◆ **WORK TO COMPLETE**
Word for word, set down every line of the entries below from the line with "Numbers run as" to the line with "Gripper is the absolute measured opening", including both, and no other line.

[Records from a collection]
★ ★ ★ ★ ★ ★ ★

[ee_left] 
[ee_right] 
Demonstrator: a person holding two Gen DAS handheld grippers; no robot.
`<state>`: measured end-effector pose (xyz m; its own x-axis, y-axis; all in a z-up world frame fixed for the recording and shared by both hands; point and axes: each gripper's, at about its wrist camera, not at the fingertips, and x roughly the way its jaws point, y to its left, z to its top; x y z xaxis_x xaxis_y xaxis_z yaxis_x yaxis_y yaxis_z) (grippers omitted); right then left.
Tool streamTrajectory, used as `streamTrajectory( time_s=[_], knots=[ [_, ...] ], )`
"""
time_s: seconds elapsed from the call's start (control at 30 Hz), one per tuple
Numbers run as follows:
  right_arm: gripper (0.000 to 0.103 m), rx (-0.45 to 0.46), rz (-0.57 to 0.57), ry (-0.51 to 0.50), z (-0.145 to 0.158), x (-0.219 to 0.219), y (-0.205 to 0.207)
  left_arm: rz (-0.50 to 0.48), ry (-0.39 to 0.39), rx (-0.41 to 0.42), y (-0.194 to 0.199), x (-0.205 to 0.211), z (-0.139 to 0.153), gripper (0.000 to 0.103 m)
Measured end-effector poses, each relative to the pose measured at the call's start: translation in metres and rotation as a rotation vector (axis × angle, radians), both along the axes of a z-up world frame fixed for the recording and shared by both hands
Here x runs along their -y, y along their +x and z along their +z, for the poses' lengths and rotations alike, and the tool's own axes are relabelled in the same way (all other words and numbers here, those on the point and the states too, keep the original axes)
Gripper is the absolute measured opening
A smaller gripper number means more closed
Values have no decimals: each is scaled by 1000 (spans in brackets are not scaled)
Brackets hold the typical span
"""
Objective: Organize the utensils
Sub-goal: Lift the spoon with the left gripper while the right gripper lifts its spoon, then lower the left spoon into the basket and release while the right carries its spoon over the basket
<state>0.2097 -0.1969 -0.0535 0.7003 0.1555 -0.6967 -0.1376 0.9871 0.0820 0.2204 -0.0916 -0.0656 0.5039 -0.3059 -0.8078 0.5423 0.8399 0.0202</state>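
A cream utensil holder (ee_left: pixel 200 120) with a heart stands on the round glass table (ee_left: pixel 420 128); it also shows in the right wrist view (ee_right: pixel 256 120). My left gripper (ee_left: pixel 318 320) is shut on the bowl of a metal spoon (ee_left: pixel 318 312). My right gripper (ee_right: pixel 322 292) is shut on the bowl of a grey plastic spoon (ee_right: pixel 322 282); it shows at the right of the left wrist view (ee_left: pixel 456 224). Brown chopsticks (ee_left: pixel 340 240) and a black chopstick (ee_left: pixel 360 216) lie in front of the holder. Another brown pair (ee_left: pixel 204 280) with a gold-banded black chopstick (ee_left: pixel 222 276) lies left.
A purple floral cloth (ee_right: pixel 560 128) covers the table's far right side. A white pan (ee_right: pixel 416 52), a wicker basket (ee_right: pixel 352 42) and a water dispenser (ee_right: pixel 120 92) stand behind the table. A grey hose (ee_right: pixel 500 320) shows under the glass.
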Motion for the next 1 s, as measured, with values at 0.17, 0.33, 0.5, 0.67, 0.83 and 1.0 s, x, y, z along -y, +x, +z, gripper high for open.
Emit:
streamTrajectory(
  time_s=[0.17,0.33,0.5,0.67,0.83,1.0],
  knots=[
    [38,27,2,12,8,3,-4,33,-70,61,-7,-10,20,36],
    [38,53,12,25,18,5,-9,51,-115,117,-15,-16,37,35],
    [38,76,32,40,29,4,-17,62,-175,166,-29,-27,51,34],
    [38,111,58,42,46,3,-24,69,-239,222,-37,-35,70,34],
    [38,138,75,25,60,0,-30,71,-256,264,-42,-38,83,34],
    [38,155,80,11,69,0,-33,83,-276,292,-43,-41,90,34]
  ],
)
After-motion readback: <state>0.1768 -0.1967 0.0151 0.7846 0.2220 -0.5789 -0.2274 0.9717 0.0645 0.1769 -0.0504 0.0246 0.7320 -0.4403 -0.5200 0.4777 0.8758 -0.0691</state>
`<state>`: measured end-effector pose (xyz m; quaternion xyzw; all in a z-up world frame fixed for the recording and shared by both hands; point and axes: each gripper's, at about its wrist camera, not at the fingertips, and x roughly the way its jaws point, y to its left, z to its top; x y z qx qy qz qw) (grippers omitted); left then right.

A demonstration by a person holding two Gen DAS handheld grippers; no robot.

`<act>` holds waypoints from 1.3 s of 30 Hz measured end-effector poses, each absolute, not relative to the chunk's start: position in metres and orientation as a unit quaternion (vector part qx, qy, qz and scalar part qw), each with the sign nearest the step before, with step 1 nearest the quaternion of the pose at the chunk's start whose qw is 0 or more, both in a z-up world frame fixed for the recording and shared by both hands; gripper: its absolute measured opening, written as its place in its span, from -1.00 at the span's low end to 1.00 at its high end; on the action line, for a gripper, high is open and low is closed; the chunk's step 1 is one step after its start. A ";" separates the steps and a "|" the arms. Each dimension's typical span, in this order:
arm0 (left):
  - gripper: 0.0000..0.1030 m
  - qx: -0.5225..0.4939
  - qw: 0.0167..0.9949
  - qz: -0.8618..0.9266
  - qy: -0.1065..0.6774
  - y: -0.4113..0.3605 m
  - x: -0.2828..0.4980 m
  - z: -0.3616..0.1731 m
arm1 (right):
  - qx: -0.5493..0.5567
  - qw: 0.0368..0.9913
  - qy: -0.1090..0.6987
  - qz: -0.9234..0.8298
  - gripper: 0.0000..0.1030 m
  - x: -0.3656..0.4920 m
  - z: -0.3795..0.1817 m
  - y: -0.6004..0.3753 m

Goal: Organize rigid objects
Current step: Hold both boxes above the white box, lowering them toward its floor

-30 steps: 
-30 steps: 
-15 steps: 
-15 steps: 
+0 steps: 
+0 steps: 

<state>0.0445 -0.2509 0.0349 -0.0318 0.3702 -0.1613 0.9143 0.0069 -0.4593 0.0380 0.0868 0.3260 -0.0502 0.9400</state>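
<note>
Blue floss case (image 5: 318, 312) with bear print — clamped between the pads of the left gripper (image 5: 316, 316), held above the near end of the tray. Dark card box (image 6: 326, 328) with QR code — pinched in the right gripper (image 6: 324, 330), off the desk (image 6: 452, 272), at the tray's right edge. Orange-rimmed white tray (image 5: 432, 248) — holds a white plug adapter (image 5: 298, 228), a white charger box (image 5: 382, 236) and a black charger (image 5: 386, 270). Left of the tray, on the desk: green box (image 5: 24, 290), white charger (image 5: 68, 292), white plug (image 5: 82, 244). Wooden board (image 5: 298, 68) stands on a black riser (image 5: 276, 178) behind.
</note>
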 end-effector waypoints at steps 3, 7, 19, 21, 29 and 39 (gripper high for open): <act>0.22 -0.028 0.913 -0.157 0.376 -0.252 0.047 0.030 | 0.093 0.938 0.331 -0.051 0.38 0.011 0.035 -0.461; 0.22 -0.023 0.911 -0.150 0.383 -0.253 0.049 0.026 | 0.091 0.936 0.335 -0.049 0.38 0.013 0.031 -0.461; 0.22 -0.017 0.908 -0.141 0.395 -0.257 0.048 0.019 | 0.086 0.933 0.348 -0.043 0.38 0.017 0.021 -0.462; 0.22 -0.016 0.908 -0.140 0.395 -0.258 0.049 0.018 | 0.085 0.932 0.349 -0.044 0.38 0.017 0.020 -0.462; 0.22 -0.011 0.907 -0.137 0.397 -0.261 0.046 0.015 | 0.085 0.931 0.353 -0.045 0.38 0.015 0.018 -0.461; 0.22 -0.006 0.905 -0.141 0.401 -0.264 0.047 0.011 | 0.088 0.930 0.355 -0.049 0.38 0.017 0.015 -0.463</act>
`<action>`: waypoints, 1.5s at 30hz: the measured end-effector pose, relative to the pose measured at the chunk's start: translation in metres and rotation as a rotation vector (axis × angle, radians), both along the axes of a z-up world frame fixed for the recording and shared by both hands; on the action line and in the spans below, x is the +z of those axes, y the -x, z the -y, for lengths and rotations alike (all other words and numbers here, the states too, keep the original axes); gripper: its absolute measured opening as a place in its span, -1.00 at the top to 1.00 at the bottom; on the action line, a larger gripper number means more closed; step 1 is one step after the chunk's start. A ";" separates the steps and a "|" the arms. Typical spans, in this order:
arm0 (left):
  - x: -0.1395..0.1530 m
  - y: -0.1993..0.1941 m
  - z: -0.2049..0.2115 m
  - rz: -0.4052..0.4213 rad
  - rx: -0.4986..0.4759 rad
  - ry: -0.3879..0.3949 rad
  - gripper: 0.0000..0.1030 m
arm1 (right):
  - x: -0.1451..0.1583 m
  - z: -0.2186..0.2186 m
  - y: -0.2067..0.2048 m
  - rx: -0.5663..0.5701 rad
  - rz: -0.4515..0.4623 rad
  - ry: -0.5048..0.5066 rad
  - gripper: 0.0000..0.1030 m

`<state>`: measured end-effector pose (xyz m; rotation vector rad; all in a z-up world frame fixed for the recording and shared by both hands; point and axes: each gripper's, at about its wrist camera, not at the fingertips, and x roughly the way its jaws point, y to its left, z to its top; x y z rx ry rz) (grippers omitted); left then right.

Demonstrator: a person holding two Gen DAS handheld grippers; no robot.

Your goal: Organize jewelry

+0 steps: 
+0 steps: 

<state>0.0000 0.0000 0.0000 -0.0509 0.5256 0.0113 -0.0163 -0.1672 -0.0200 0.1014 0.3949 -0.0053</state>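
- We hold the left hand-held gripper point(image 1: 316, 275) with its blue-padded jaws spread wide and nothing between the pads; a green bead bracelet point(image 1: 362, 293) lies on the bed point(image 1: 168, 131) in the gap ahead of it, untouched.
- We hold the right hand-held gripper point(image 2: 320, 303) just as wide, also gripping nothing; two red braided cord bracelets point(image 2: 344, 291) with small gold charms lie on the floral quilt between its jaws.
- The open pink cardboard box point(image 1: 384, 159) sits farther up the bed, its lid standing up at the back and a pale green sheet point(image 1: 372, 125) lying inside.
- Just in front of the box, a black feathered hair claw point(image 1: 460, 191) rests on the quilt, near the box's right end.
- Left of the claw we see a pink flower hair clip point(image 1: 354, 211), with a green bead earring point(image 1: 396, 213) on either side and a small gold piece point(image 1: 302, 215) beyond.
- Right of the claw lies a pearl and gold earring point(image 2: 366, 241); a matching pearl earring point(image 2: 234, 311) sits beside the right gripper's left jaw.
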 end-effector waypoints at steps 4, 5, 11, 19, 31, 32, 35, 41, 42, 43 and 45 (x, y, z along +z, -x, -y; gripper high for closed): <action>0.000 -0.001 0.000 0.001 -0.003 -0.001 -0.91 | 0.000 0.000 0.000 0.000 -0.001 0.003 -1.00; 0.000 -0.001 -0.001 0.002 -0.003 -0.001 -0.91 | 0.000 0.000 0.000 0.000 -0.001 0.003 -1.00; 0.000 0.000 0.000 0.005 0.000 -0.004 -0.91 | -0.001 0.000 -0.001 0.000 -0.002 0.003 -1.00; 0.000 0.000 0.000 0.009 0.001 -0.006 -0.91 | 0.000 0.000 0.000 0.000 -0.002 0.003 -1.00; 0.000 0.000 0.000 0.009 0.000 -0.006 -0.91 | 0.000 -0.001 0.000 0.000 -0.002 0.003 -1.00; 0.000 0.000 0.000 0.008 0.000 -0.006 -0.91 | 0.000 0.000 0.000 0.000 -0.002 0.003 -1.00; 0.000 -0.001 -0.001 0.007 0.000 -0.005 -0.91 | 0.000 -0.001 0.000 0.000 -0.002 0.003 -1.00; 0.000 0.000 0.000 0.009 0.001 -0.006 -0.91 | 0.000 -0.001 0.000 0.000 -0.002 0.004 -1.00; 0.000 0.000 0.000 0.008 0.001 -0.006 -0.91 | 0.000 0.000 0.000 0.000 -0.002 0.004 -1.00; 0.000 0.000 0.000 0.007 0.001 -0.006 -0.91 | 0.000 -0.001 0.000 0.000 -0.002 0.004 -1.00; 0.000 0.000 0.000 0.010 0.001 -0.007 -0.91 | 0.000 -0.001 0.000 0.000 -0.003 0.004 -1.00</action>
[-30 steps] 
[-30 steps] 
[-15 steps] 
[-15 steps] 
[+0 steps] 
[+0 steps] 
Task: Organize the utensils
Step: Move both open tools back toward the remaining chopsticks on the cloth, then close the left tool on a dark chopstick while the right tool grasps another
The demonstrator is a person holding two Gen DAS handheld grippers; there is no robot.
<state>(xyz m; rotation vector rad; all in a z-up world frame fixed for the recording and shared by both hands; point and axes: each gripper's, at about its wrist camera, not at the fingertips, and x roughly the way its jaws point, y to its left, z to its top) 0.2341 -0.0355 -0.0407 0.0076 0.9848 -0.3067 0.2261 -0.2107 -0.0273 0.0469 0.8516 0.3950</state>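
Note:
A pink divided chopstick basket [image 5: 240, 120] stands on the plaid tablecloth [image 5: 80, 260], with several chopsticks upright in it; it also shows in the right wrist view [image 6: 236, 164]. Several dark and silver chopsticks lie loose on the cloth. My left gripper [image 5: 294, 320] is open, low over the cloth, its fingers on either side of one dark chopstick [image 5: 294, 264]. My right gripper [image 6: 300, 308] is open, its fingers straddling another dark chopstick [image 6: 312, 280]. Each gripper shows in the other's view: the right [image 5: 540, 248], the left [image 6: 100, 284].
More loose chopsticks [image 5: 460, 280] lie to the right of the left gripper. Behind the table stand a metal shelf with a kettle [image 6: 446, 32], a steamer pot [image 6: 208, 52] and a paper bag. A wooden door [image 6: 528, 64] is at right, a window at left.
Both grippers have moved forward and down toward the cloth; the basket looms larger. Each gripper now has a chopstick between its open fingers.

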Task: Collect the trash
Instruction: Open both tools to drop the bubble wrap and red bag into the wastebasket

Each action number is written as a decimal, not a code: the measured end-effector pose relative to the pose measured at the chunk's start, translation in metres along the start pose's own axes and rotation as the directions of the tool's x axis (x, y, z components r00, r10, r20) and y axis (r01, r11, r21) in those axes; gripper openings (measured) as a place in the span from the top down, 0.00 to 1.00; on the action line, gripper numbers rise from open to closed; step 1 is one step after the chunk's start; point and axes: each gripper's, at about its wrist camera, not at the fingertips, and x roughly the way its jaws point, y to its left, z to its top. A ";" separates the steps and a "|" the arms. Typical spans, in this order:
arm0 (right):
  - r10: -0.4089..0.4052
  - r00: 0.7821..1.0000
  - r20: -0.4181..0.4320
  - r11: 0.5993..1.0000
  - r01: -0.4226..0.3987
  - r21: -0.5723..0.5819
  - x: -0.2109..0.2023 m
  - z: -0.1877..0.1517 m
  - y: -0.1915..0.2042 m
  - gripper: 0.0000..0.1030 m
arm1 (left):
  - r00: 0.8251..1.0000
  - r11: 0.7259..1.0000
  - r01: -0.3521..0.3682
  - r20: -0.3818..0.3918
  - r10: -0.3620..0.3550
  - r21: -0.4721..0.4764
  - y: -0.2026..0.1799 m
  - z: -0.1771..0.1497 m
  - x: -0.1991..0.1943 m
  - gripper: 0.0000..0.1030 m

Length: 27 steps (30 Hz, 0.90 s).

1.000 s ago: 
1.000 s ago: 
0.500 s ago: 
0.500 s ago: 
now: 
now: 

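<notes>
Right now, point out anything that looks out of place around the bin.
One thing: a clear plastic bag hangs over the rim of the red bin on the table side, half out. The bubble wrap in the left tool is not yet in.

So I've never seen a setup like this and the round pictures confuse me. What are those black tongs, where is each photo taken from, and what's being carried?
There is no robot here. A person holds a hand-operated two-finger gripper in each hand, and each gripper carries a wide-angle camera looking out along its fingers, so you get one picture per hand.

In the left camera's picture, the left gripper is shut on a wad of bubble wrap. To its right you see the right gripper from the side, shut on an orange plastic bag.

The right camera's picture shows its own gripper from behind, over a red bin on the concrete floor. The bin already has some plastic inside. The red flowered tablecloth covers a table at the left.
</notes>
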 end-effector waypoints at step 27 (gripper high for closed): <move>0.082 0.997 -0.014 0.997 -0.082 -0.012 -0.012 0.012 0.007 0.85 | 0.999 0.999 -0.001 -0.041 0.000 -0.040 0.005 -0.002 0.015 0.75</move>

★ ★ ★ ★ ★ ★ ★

◆ **EXERCISE OUTPUT**
Numbers run as follows:
  right_arm: gripper (0.000 to 0.103 m), rx (-0.45 to 0.46), rz (-0.57 to 0.57), ry (-0.51 to 0.50), z (-0.145 to 0.158), x (-0.219 to 0.219), y (-0.205 to 0.207)
  left_arm: rz (-0.50 to 0.48), ry (-0.39 to 0.39), rx (-0.41 to 0.42), y (-0.194 to 0.199), x (-0.205 to 0.211), z (-0.139 to 0.153), gripper (0.000 to 0.103 m)
Measured end-effector poses, each relative to the pose measured at the call's start: translation in metres and rotation as a rotation vector (axis × angle, radians), both along the axes of a z-up world frame fixed for the recording and shared by both hands
Here x runs along their -y, y along their +x and z along their +z, for the poses' lengths and rotations alike, and the tool's own axes are relabelled in the same way (all other words and numbers here, those on the point and the states too, keep the original axes)
Gripper is the absolute measured opening

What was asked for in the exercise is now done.